Shutin thanks for the update. All in all it seems like a great factory replacement. I guess I should wait a little while for them to work out the kinks.
Also can you verify that all of the steering wheel controls and MFD display work properly with this unit? Have you tested the bluetooth yet?


----------



## shutin (Jan 15, 2008)

*Re: (hatnlvr)*

Yes all the steering wheel controls work well. The MFD only shows "ZENEC". Regarding the bluetooth, I use the internal mic and it is very good as far as sound quality is concerned. I do however have problems with it showing my phonebook properly as well as outgoing, incoming and recently called numbers. I believe this is a cell phone issue as mine is 2 years old. Don't get me wrong, it still works.


----------



## hatnlvr (Aug 30, 2004)

I'm interested in the unit but I haven't been able to get anyone to respond with pricing (still waiting on that email).


----------



## lancelotlink (Jan 15, 2008)

*Re: any reviews on the ZENEC MC2000????? (shutin)*

shutin,
Have you been able to get the Nav unit up and running?
There are some Chinese Plug & Play headunits out there, users claim adjusting the Eq creates hiss in the system.
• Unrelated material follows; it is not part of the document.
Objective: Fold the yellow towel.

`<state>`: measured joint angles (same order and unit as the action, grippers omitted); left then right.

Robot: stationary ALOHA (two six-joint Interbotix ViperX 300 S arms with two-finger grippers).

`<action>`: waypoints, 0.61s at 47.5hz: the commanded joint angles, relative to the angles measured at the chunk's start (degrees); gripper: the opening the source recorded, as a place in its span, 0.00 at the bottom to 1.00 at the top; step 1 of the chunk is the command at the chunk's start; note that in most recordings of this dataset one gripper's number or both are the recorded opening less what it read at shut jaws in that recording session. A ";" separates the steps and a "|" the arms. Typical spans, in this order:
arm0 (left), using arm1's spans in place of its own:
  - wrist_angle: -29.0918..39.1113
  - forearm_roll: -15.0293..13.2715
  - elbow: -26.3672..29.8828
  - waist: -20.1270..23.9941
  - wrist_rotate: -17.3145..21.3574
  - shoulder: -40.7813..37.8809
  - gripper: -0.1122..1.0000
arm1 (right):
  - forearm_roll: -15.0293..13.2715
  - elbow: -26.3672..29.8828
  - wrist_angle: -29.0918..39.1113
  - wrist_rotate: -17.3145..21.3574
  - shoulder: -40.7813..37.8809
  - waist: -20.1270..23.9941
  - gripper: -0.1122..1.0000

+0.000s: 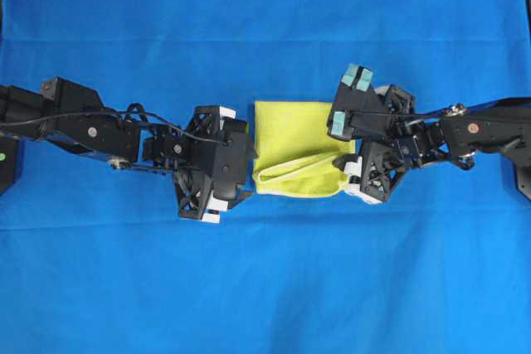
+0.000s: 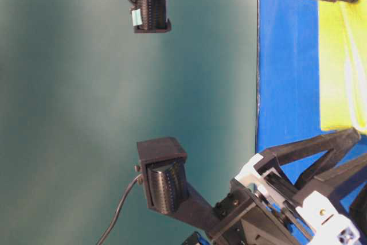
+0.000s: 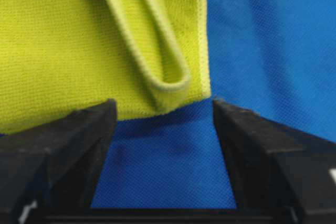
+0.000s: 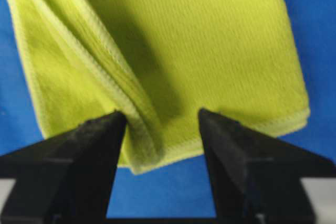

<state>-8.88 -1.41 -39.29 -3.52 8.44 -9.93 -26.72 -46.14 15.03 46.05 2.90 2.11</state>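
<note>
The yellow towel (image 1: 294, 143) lies folded at the middle of the overhead frame on the blue desk (image 1: 265, 288), a looped fold showing along its lower edge. The left tool (image 3: 164, 109) sits just beside the towel's left edge; in the left wrist view its jaws stand apart on bare blue cloth, the looped towel corner just ahead of the tips, not between them. The right tool (image 4: 161, 119) sits at the towel's right edge; in the right wrist view its jaws stand apart with the towel's hemmed edge and a raised crease between the tips, unclamped.
</note>
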 commanded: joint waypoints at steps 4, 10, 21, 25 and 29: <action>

Do you notice anything of that nature?
How big is the Nav unit box, and is the cable long enough that it could be placed under a seat?
Thanks for any help & congratulations!
~Lash


----------



## shutin (Jan 15, 2008)

*Re: any reviews on the ZENEC MC2000????? (lancelotlink)*

Hi Lash,
I haven't received the new SD card with all the updated mapping yet. Should be arriving within the next week. I get nothing but really improved sound with this unit. Definitely no hissing. The cable should be long enough to run under the seat but I chose to have mine put behind the climate controls. I hope this helps.


----------



## lancelotlink (Jan 15, 2008)

*Re: any reviews on the ZENEC MC2000????? (shutin)*

Thanks shutin,
I've learned the Zenec price point, and while the unit seems very nice, it's a bit rich for my blood.
I sure hope you got some kind of discount on it!


----------